For the class to be truly inclusive, outreach has remained a core task. Public and community channels, like Ö1 of ORF, the Austrian national public broadcaster, and Radio ORANGE 94.0, have helped introduce the program to different audiences, especially those outside of Austria’s art and educational circles. Program instructors, too, have brought in their specific audiences and together have grown a network of enthusiasts in drawing, gardening, craftwork, and somatic practice. In “Braiding Community–Common Ground,” in 2022, for instance, immigrant mothers involved with the “Mama lernt Deutsch” (“Mom Learns German”) course comprised a major group of Klasse participants. 4 The kind of just and inclusive program that the Klasse fosters thus entails identifying and caring for participants’ individual needs and reckoning with differences in their socioeconomic and national backgrounds as well as their responsibilities as caretakers and community members. Inclusion has also informed Lumplecker’s vision for the Klasse’s long-term financial self-sufficiency: after experimenting with free, fixed-price, and pay-as-you-wish admission, for the current semester Lumplecker implemented a tiered ticketing model for single events that extends access to the general public for as low as five euros and free entry for those in need. 5

Cracks in the System

As part of the Angewandte Festival, at the end of June 2021 Klasse für Alle tested an “open window” event, a preliminary encounter with the public before embarking on “Repair,” the Klasse’s first semester-long program.

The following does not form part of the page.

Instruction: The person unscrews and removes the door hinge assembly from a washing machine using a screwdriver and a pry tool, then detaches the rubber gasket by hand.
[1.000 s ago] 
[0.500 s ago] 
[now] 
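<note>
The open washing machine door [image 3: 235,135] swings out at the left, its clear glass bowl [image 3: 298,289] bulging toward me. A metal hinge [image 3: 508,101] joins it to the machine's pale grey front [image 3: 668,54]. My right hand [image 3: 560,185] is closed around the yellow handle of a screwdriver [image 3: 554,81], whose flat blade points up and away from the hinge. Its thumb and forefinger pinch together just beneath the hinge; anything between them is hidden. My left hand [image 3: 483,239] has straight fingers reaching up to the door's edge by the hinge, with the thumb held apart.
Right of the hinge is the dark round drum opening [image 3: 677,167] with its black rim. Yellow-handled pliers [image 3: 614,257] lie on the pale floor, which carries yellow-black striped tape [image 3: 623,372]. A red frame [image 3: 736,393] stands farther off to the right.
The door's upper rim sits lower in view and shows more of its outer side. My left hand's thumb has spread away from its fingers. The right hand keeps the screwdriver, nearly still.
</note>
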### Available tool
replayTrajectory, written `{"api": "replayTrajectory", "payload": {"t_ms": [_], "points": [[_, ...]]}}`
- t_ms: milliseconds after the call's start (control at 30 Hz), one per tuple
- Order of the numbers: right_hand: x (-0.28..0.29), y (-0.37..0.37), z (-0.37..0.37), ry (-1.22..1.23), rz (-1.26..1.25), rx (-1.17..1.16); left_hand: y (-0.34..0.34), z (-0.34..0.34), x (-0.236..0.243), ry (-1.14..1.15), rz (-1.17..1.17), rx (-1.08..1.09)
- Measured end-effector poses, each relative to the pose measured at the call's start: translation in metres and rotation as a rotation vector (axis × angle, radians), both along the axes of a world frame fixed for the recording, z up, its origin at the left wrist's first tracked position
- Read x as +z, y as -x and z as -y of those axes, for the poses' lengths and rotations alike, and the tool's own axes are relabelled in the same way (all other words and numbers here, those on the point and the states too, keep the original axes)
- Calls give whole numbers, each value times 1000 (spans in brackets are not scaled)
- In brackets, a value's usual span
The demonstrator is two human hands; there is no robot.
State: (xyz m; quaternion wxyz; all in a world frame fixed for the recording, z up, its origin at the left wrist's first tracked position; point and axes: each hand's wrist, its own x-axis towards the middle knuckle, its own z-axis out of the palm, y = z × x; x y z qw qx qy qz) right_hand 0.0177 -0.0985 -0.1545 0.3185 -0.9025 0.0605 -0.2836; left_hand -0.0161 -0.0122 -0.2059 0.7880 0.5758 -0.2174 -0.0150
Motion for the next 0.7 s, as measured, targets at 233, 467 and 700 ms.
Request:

Hoping to introduce the class to Vienna but mostly thwarted by strict Covid policies that denied public entry to the university’s premises, affiliates of the Klasse set up chairs by an open window and in the courtyard of Heiligenkreuzerhof. This arrangement, however, lent the encounter the sense of informality of friends dropping in for a chat. With caution and excitement, so began the “Window Talks” (“Fenstergespräche”) between public visitors and the Angewandte’s students and staff, which produced a series of notes and sketches on the nascent Klasse’s future orientation, including the pertinent questions “Who is everyone?,” “How can the university open up?,” and “How do we want to learn?”

“Window Talks,” part of the Klasse für Alle pre-program, Angewandte Festival, Heiligenkreuzerhof, June 29–July 2, 2021. Photo: Stefan Fleischer.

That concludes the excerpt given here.